International Monetary Fund Chief Christine Lagarde, who has been urging countries to avoid damaging protectionism, said this weekend's spring meeting had ''made progress towards dialogue.''

And shortly after her comments, US Treasury Secretary Steven Mnuchin announced he was considering a trip Beijing to hold talks on the trade dispute, a respite after weeks in which tensions were had ratcheted even higher.

China said on Sunday it welcomes the suggestion of a visit.

Tensions between the world's two largest economies have cast a shadow over over this week's gathering of finance ministers, given concerns a trade war would undercut the global recovery.

President Donald Trump last month approved steep tariffs on tens of billions of dollars of Chinese imports, while Beijing has slapped duties on key US agricultural exports and has threatened to do likewise for the sensitive American soybean industry.

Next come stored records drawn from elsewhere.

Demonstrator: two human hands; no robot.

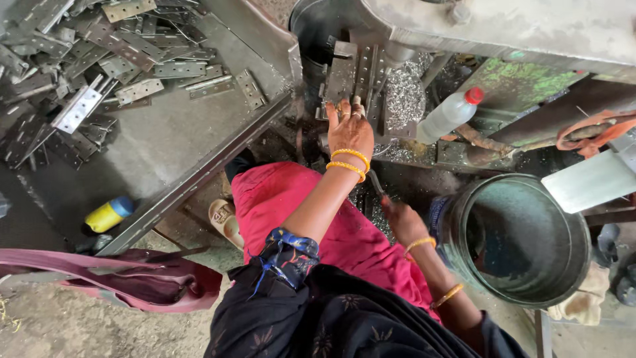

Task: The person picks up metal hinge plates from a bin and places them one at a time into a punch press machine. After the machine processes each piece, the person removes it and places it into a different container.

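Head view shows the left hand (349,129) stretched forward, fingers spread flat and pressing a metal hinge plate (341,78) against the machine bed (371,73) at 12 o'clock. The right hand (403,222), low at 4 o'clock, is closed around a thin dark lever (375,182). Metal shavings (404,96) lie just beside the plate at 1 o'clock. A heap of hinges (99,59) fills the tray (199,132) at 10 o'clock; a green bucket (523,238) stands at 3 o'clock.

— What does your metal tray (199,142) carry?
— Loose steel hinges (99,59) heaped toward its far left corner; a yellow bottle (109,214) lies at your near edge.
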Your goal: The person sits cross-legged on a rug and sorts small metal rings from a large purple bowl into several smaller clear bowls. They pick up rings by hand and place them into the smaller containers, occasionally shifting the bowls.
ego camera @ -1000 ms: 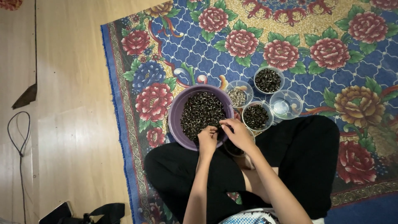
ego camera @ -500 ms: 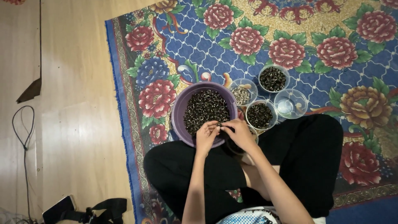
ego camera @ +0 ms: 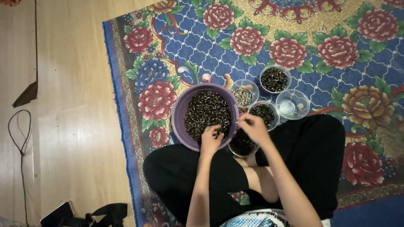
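A floral rug (ego camera: 294,46) covers most of the wooden floor (ego camera: 71,126), and the person sits cross-legged on it in black trousers, knees spread to about 8 and 3 o'clock. Just ahead of the lap, near centre, stands a purple bowl (ego camera: 182,110) heaped with small dark metal rings (ego camera: 206,111). At the bowl's 3 o'clock sit clear plastic cups: one with paler pieces (ego camera: 244,94) touching its rim, one with dark rings (ego camera: 264,115) beside that, a fuller one (ego camera: 274,79) at 1 o'clock, an almost empty one (ego camera: 292,104) farthest right, and another dark-filled cup (ego camera: 242,145) tucked between the hands at the bowl's 5 o'clock. The left hand (ego camera: 210,138) rests on the bowl's near edge, fingers curled down into the rings; whether it has pinched any I cannot tell. The right hand (ego camera: 252,128) hovers over the gap between bowl and cups, fingertips drawn together as if nipping something tiny, though nothing shows in them. The likely trouble is spillage: the bowl is full to the brim and the left wrist bears on its edge, so a tilt could scatter rings into the busy rug pattern. The crowded cups could also be knocked by the right forearm, mixing their contents.
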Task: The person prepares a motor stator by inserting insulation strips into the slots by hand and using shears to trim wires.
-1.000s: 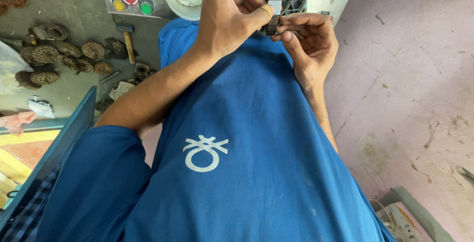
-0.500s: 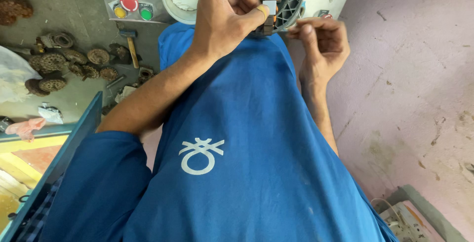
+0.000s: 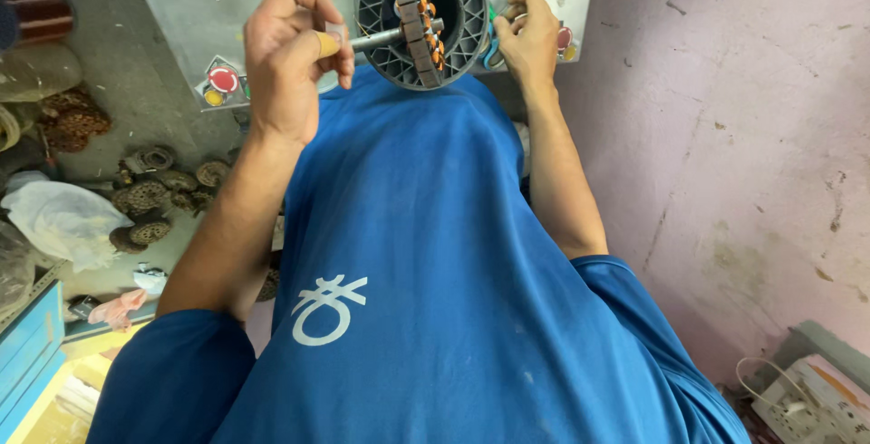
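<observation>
Grey workbench panel (image 3: 181, 27) above, stained pink wall (image 3: 725, 136) to the right; two hands raised on a motor stator assembly.

Left hand (image 3: 288, 54) is curled shut around the steel shaft (image 3: 381, 40), thumb tip against it; the shaft runs sideways into the stator (image 3: 419, 11), seen edge-on, with copper windings showing on its right face. Stator sits inside a round grey ribbed housing (image 3: 453, 0), held just above the blue shirt (image 3: 408, 254). Right hand (image 3: 528, 38) is at the housing's right rim, fingers bent near green-blue wires (image 3: 490, 50); whether it grips them cannot be told. Hands are well apart, one on each side of the assembly. Spare wound stators (image 3: 145, 195) lie on the floor at left, beside a white plastic bag (image 3: 63, 222).
</observation>
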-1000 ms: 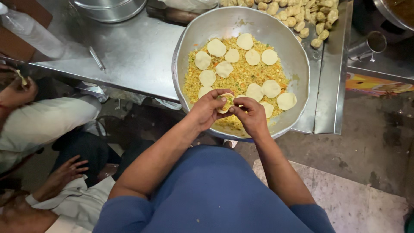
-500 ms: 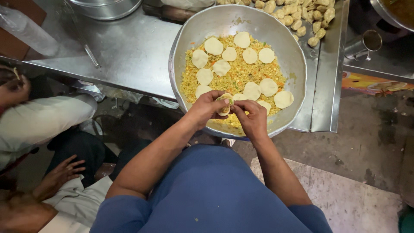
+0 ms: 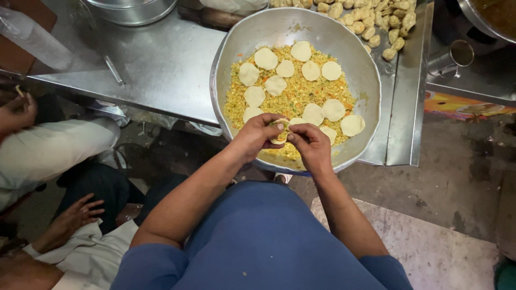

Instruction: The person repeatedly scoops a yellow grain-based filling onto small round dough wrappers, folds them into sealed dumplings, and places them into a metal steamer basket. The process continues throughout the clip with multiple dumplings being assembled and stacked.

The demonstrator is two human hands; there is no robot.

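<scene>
1. My left hand and right hand meet over the near rim of a wide, dull-grey metal bowl, fingertips of both pinched on one small, pale, soft dough round with filling in it.
2. Behind them, a crumbly yellow-orange filling carries flat, smooth dough discs.
3. The bowl sits on a scuffed steel table; folded dumplings are heaped at far right.

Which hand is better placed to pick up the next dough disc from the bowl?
Right, probably. The right hand sits beside loose dough discs lying on the filling in the metal bowl. The left hand cradles the half-folded dumpling, so its grip looks occupied.
</scene>
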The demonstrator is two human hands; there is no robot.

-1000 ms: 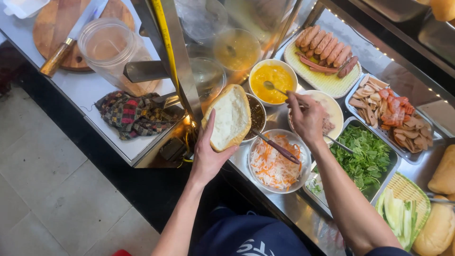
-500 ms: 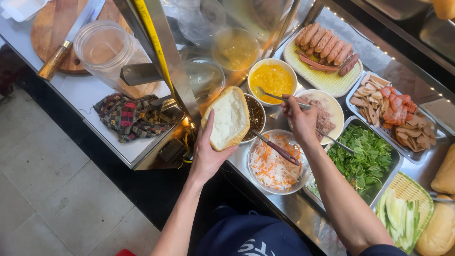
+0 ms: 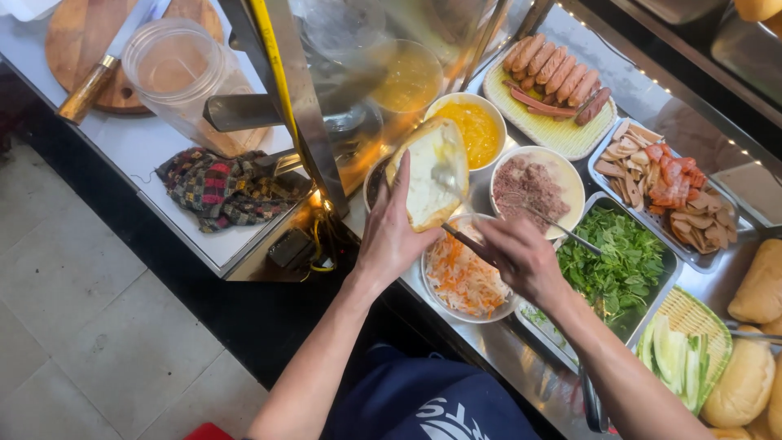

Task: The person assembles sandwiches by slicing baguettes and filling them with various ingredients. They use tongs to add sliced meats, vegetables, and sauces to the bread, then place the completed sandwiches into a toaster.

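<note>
My left hand (image 3: 391,240) holds a split bread roll (image 3: 419,195) open, with its white cut face up, over the bowls. In my right hand (image 3: 521,261) is a metal spoon (image 3: 445,176), and its tip rests on the bread's cut face. Just behind the roll stands a white bowl of yellow sauce (image 3: 476,130). A bowl of brown paste (image 3: 529,186) sits to the right, with another spoon lying in it. Under my hands is a bowl of shredded carrot and white pickle (image 3: 460,281) with a dark utensil in it.
A tray of green herbs (image 3: 619,261), a tray of sliced meats (image 3: 668,187) and a plate of sausages (image 3: 554,73) line the right. A basket of cucumber strips (image 3: 680,350) and bread rolls (image 3: 762,285) are at the far right. Left: a checked cloth (image 3: 220,187), a plastic jar (image 3: 175,69) and a knife on a wooden board (image 3: 90,49).
My right hand has drawn back from the yellow sauce bowl toward me, bringing the spoon onto the bread. The left hand has tilted the roll slightly closer to the bowls.
</note>
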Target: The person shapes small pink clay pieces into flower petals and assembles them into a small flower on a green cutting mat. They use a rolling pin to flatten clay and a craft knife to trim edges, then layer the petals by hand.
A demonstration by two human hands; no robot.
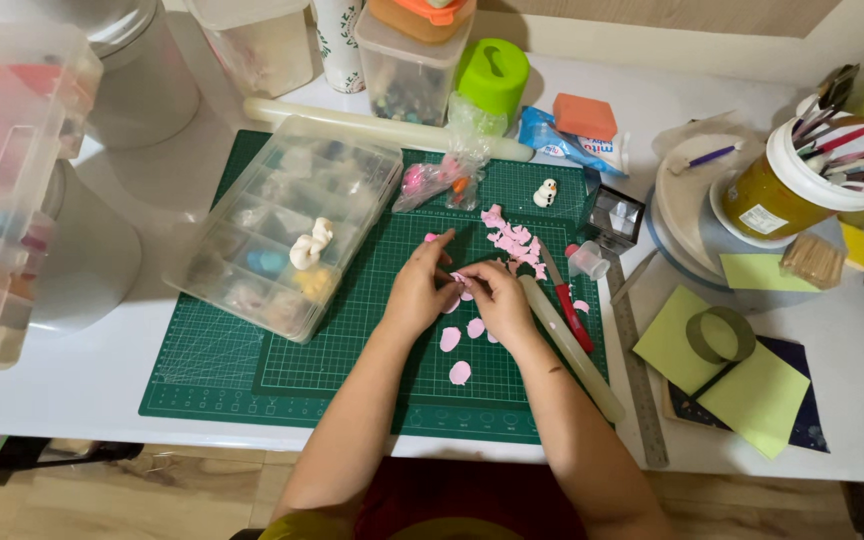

The heated trade rhetoric comes at a delicate moment, as Washington and Beijing are both seeking to address North Korea's nuclear program -which Pyongyang said Saturday it would largely scale back.

The IMF's governing committee in a statement at the conclusion of the ministerial highlighted the risks presented by ''increasing trade and geopolitical tensions.''

Lagarde in recent weeks has repeated urged member countries to steer clear of protectionism and warned the uncertainty around trade disputes could choke off investment, a key drivers of the current recovery. [Agencies]

The Publishing continues to Part 2.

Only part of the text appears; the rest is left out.